Major: International Affairs
School: Boston University
Sponsor: International Institute of Islamic Thought (IIIT)
Bio: Aida Bardissi is currently completing her final year at Boston University where she studies International Affairs, focusing on the MENA region with a Cultural Anthropology track. During her first year of college, Aida studied abroad in London, where her proficiency in critical languages allowed her to work at a local center for refugees and migrants. Upon returning to her university, Aida began to refocus her studies towards transnational migration patterns and the cultural nuances within her own Muslim community. She has dedicated a large part of her life to the MIST Boston community, where she took the role of Workshop Chair.
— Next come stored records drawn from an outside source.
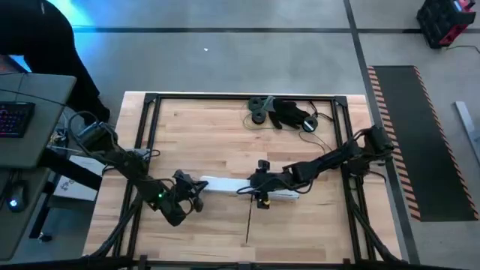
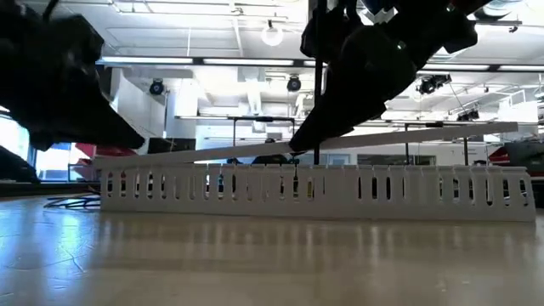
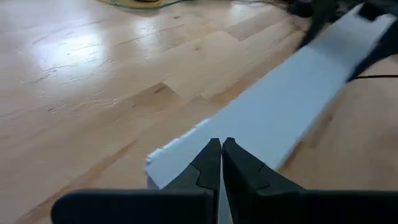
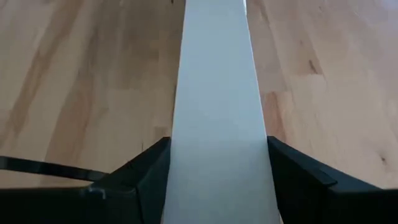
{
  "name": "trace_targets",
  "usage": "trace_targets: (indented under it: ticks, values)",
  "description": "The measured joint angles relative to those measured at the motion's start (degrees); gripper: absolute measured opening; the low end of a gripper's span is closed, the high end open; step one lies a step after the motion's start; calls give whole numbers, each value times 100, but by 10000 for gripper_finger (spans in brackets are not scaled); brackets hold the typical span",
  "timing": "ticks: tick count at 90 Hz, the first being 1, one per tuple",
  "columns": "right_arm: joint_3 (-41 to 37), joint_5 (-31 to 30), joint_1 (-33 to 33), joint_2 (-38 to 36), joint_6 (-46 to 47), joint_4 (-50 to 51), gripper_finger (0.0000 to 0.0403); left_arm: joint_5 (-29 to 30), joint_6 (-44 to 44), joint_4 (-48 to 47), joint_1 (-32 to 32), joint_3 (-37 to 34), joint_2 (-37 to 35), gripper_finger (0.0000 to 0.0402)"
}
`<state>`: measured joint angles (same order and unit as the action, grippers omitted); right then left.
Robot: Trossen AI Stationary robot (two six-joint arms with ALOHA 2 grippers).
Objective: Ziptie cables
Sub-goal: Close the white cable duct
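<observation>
Two grippers: left gripper has its fingers pressed together, holding nothing, at the left end of the white lid strip; right gripper pinches that strip across its width near mid-table.
Strip: it lies tilted over the slotted duct.
Cables: thin dark cables seem to lie at the far edge beside dark clutter, well apart from both grippers.
Step, judged: handling the lid, not yet the wires.
Doing it well: grip both edges squarely, move slowly and keep the left end steady so the strip doesn't twist.
</observation>
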<state>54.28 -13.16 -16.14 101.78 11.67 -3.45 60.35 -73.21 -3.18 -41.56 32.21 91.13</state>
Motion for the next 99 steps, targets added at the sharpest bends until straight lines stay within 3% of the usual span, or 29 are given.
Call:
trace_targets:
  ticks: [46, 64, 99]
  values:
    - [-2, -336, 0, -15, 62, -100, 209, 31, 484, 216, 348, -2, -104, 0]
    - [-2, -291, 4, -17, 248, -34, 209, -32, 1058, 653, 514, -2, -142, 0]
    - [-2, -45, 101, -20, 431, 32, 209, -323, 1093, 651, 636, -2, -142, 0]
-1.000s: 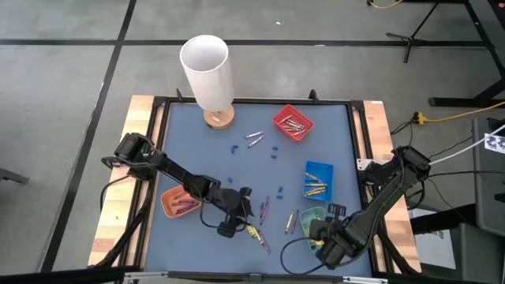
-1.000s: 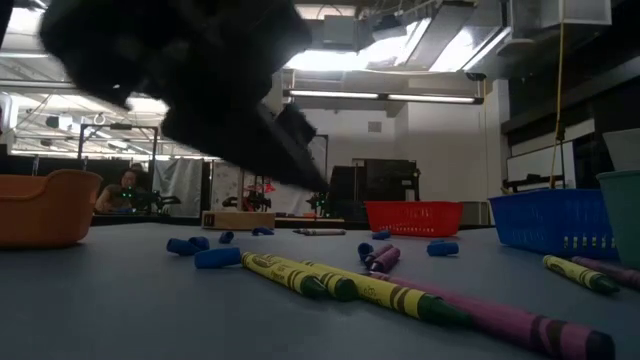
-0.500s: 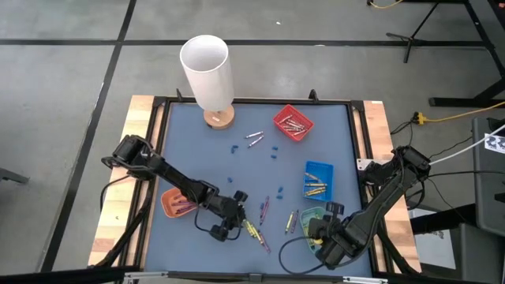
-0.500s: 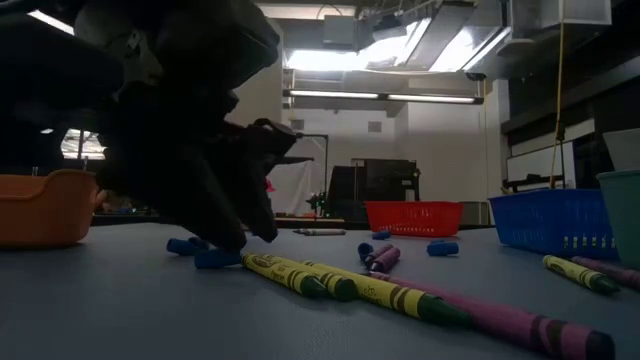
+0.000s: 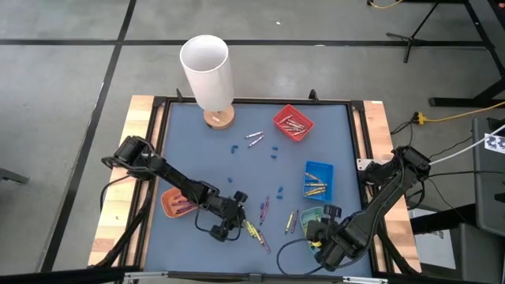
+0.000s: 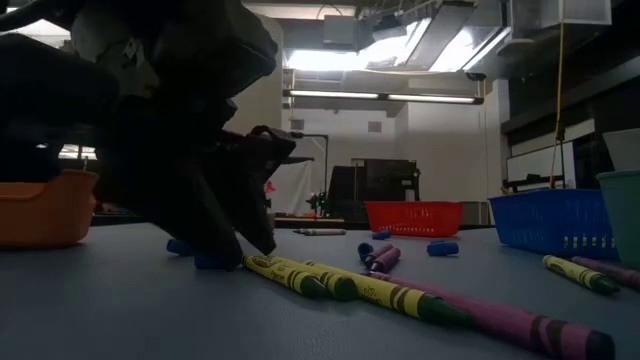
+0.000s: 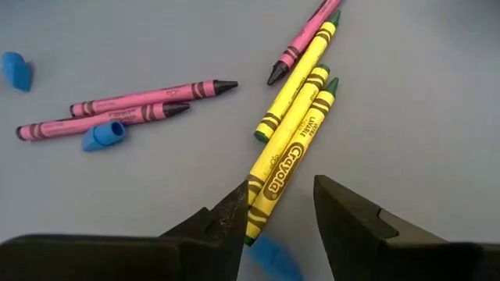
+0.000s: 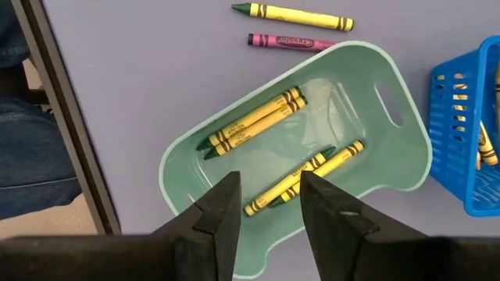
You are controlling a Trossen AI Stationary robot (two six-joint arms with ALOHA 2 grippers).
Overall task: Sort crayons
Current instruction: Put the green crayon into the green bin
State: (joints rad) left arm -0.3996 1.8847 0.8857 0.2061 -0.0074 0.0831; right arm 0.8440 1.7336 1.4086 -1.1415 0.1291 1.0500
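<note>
Yellow crayons point(image 7: 285, 144) lying close together near the front edge of the table point(image 5: 197, 150), with the left gripper point(image 7: 277, 222) low over them, fingers spread and astride the end of one, not pinching it. Over the green tray point(image 8: 391, 148) at the front right corner, the right gripper point(image 8: 269, 204), fingers apart, empty. Farther back, blue tray point(image 5: 319, 180) and red tray point(image 5: 293, 122) holding crayons too.

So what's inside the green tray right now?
The green tray holds four yellow crayons, in two pairs. The right gripper hangs over its near end, so that bit is hidden.
</note>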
As Workshop Chair, Aida identified the aspects of her community that needed development, and created workshops that would properly communicate this information to the students. After completing her second year of college, Aida worked as an intern with the DC-based activist group Codepink, where she was responsible for organizing a conference to discuss the relationship between the United States and Saudi Arabia. Upon returning to Boston, Aida found that her passions led her more to domestic issues revolving around immigration. She pursued an internship as the ACLU’s first Racial Intern, where she created and taught a curriculum for high school students of color to begin to understand the intersections of identity. Aida now interns with Boston University’s Forced Migration and Human Trafficking Initiative, where academic and student-based events are created to address current issues of immigration. She also is a member of Boston University’s newly created Egyptian Student Organization, where she is the Outreach Chair. In addition to being a strong academician, Aida uses her spare time to contribute to the Muslim community through poetry. She has won first and third place in the regional competitions of MIST for her spoken word, and continues to perform at events around the Boston area, particularly for MSAs. She believes that poetry gives her the freedom to express the ways in which politics and diaspora affect her in a way that is accessible to her community.